Announcement ID:    SUSE-SU-2020:14442-1
Rating:             important
References:         #1159912 #1159913 #1162002 #1171218 #1171219 
                    #1171220 #1172775 #1172999 #1173265 #1174462 
                    #1174543 
Cross-References:   CVE-2019-5108 CVE-2020-0305 CVE-2020-10732
                    CVE-2020-10769 CVE-2020-10773 CVE-2020-12652
                    CVE-2020-12656 CVE-2020-13974 CVE-2020-14416
                   
Affected Products:
                    SUSE Linux Enterprise Server 11-SP4-LTSS
                    SUSE Linux Enterprise Server 11-EXTRA
                    SUSE Linux Enterprise Debuginfo 11-SP4
______________________________________________________________________________

   An update that solves 9 vulnerabilities and has two fixes
   is now available.

Description:

   The SUSE Linux Enterprise 11 SP4 kernel was updated to receive various
   security and bugfixes.


   The following security bugs were fixed:

   - CVE-2020-10773: Fixed a memory leak on s390/s390x, in the
     cmm_timeout_hander in file arch/s390/mm/cmm.c (bnc#1172999).
   - CVE-2020-14416: Fixed a race condition in tty->disc_data handling in the
     slip and slcan line discipline could lead to a use-after-free. This
     affects drivers/net/slip/slip.c and drivers/net/can/slcan.c
     (bnc#1162002).
   - CVE-2020-13974: Fixed a integer overflow in drivers/tty/vt/keyboard.c,
     if k_ascii is called several times in a row (bnc#1172775).
   - CVE-2020-10732: A flaw was found in the implementation of Userspace core
     dumps.

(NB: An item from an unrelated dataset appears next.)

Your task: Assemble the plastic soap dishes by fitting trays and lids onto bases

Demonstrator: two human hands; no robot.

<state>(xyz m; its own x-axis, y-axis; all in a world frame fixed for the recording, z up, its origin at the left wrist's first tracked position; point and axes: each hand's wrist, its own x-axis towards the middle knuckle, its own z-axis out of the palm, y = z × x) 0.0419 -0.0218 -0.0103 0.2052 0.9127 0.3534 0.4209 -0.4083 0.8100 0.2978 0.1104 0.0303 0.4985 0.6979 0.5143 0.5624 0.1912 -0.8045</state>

This flaw allowed an attacker with a local account to crash a
     trivial program and exfiltrate private kernel data (bnc#1171220).
   - CVE-2020-12656: Fixed a memory leak in gss_mech_free in the
     rpcsec_gss_krb5 implementation, caused by a lack of certain
     domain_release calls (bnc#1171219).
   - CVE-2020-0305: Fixed a possible use-after-free due to a race condition
     incdev_get of char_dev.c. This could lead to local escalation of
     privilege. User interaction is not needed for exploitation (bnc#1174462).
   - CVE-2020-10769: A buffer over-read flaw was found in
     crypto_authenc_extractkeys in crypto/authenc.c in the IPsec
     Cryptographic algorithm's module, authenc. This flaw allowed a local
     attacker with user privileges to cause a denial of service (bnc#1173265).
   - CVE-2020-12652: The __mptctl_ioctl function in
     drivers/message/fusion/mptctl.c allowed local users to hold an incorrect
     lock during the ioctl operation and trigger a race condition, i.e., a
     "double fetch" vulnerability (bnc#1171218).
   - CVE-2019-5108: Fixed a denial-of-service vulnerability in the wifi
     stack. An attacker could exploit this vulnerability by triggering AP to
     send IAPP location updates for stations before the required
     authentication process has completed (bnc#1159912).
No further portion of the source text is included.